= TRY IT =
Starting with the first line and ending with the line that holds "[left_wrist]", repeat the material exactly.

-*-

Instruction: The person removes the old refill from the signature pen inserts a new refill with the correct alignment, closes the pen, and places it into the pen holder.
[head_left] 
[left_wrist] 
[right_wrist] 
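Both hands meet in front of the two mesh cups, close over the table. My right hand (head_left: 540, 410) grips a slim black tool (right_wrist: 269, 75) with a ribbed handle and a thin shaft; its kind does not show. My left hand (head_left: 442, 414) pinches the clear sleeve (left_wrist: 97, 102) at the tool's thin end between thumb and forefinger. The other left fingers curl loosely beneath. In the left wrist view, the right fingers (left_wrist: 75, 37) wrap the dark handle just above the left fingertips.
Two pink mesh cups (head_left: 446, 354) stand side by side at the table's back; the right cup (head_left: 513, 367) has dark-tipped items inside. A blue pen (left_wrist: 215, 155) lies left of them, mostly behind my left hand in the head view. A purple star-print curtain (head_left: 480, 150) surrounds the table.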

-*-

= RESPONSE TO THIS EXERCISE =
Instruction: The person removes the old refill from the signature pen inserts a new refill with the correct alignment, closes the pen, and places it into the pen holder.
[head_left] 
[left_wrist] 

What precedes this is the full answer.